**Instructions to follow**
In the material below, find every line containing the string "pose" and return it.

==*==

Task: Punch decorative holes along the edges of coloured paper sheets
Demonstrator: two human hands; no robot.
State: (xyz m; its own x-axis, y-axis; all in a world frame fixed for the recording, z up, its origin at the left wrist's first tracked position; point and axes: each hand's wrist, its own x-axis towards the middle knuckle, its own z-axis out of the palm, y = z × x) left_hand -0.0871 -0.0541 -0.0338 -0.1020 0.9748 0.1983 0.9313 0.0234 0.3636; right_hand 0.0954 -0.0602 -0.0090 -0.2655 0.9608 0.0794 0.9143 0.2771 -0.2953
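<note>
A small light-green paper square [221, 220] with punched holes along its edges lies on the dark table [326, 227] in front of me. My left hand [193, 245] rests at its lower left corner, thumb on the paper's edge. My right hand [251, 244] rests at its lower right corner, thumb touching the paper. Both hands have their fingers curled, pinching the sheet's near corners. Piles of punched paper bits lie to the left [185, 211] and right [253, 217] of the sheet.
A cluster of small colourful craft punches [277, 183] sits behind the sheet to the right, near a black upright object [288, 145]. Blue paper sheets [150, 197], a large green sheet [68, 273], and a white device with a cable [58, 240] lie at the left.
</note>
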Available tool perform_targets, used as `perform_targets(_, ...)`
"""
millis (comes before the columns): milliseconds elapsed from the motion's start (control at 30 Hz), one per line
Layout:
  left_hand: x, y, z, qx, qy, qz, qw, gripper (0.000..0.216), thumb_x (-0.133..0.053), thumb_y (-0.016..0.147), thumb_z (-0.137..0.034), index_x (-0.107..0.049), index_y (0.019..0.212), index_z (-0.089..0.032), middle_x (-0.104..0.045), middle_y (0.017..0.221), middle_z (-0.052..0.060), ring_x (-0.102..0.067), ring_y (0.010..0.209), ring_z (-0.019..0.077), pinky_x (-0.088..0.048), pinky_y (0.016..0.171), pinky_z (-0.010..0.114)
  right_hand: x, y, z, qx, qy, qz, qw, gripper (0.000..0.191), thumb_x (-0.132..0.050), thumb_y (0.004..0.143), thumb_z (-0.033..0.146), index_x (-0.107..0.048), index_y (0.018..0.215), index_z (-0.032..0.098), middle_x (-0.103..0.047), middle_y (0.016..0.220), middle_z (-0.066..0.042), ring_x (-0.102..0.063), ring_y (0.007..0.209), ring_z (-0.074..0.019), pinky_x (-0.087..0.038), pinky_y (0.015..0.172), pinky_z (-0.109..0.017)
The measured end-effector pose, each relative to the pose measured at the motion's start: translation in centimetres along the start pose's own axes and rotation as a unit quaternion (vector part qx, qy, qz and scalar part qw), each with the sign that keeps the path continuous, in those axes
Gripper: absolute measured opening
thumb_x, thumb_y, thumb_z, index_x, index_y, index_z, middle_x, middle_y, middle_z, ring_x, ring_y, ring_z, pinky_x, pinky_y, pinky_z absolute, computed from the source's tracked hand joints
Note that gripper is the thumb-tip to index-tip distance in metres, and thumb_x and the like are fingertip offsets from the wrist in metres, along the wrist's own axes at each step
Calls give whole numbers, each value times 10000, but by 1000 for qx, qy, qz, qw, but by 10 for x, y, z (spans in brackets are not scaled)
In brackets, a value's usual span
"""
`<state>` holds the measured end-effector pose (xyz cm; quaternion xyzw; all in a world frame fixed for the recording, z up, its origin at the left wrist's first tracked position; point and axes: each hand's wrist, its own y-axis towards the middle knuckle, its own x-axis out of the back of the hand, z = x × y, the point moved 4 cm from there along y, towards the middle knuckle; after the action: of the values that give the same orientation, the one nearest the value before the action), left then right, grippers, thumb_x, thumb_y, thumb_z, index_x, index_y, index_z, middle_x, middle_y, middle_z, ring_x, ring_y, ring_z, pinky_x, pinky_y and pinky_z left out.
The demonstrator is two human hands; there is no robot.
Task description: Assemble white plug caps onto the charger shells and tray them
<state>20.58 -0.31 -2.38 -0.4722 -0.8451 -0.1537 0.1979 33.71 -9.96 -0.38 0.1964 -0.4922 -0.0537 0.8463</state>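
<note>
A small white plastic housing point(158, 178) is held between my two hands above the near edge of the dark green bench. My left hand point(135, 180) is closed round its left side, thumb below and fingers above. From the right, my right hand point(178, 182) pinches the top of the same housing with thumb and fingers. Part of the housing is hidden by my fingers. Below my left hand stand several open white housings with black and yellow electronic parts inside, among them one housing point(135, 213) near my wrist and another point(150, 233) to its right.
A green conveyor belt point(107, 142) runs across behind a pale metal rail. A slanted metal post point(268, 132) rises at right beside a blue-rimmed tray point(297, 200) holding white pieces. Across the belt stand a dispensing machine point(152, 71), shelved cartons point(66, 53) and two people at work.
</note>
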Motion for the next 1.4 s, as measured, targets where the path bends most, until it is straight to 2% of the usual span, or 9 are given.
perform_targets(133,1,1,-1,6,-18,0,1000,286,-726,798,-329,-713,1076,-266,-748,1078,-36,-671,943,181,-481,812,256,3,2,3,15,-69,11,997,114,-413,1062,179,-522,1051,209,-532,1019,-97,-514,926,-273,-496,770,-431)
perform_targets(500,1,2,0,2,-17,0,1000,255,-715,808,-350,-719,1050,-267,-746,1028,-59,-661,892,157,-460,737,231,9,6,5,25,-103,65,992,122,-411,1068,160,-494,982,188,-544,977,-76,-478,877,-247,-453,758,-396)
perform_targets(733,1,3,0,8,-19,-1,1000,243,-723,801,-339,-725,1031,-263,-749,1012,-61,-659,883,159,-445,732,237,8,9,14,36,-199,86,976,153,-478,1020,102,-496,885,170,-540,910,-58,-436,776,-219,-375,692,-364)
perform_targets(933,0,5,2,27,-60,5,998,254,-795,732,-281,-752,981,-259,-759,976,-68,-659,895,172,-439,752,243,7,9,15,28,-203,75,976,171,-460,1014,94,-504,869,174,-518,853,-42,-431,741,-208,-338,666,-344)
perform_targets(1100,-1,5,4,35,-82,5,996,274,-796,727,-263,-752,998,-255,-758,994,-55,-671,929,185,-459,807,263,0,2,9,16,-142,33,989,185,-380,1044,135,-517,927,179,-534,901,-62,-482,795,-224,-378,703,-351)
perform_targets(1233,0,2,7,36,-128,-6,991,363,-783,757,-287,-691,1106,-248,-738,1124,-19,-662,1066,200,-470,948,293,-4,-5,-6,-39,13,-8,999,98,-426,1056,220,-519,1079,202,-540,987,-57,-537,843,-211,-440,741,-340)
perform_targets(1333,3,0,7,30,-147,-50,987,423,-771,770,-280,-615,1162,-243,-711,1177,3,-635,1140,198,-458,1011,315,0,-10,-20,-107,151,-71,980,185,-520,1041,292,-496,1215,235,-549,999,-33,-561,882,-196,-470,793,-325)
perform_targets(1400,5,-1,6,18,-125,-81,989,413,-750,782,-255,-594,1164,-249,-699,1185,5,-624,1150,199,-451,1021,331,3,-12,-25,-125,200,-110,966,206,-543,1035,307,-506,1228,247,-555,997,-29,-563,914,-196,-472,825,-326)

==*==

**Finished exercise**
The measured end-effector pose, each relative to the pose measured at the motion's start: translation in centimetres along the start pose's own axes and rotation as a unit quaternion (vector part qx, qy, qz and scalar part qw), each with the sign that keeps the path continuous, in those axes
`<state>` holds the measured end-effector pose (xyz cm; quaternion xyzw; all in a world frame fixed for the recording, z up, its origin at the left wrist's first tracked position; point and axes: each hand's wrist, its own y-axis towards the middle knuckle, its own x-axis out of the back of the hand, z = x × y, the point moved 4 cm from there along y, towards the middle knuckle; after the action: of the values that give the same orientation, the one nearest the value before the action), left then right, grippers, thumb_x, thumb_y, thumb_z, index_x, index_y, index_z, middle_x, middle_y, middle_z, ring_x, ring_y, ring_z, pinky_x, pinky_y and pinky_z left out.

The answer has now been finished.